### [Work task]
In the listing below, locate the line that contains "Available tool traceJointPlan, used" and the line that contains "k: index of". Restate word for word those two lines and every line between them, and nothing else.

### [Records supplied]
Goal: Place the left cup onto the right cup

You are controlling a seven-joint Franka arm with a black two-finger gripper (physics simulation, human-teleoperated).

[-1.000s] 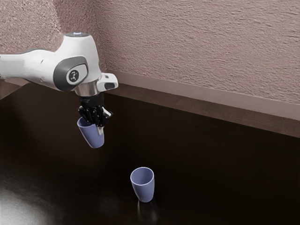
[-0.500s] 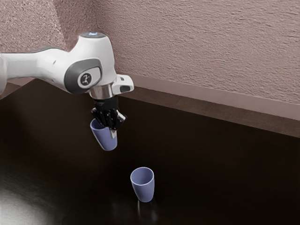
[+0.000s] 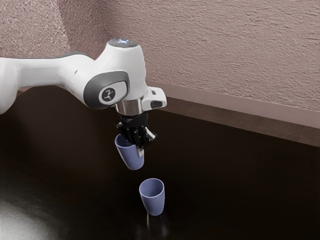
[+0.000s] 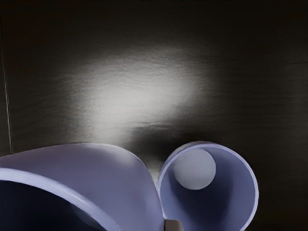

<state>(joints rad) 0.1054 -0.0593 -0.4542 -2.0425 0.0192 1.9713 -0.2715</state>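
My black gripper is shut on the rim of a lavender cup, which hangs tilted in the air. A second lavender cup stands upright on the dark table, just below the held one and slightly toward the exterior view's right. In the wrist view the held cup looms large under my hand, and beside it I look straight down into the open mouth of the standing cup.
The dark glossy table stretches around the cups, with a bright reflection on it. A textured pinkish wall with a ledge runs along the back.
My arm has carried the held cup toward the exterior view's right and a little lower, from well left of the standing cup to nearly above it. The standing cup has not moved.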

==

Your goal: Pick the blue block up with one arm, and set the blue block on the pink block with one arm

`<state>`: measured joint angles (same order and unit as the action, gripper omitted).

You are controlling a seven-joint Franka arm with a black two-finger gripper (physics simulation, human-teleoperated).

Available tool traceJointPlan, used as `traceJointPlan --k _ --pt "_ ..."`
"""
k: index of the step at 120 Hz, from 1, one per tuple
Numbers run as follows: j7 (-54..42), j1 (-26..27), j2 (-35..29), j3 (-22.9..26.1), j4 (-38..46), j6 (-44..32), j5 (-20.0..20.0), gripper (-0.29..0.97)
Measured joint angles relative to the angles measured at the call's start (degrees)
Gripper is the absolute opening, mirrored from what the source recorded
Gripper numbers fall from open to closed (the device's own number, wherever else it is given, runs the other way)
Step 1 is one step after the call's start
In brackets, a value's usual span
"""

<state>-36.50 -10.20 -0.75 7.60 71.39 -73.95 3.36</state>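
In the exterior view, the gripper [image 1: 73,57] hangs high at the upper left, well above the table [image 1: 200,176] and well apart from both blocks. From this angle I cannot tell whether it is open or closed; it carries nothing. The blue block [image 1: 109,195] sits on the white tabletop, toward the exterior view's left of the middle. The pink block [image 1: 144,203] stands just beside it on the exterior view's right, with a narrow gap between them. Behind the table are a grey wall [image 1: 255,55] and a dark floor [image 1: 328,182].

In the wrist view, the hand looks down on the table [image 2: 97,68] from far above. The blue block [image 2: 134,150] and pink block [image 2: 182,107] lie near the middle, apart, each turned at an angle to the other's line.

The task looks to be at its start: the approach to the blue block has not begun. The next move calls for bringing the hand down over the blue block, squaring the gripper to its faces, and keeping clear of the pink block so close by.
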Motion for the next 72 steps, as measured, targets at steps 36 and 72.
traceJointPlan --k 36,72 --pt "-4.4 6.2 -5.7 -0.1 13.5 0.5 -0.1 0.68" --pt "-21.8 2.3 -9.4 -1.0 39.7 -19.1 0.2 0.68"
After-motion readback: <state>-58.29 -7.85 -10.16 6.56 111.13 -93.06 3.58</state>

### [Result of this exercise]
Available tool traceJointPlan, used as `traceJointPlan --k _ --pt "_ ..."`
"""
k: index of the step at 120 Hz, from 1, one per tuple

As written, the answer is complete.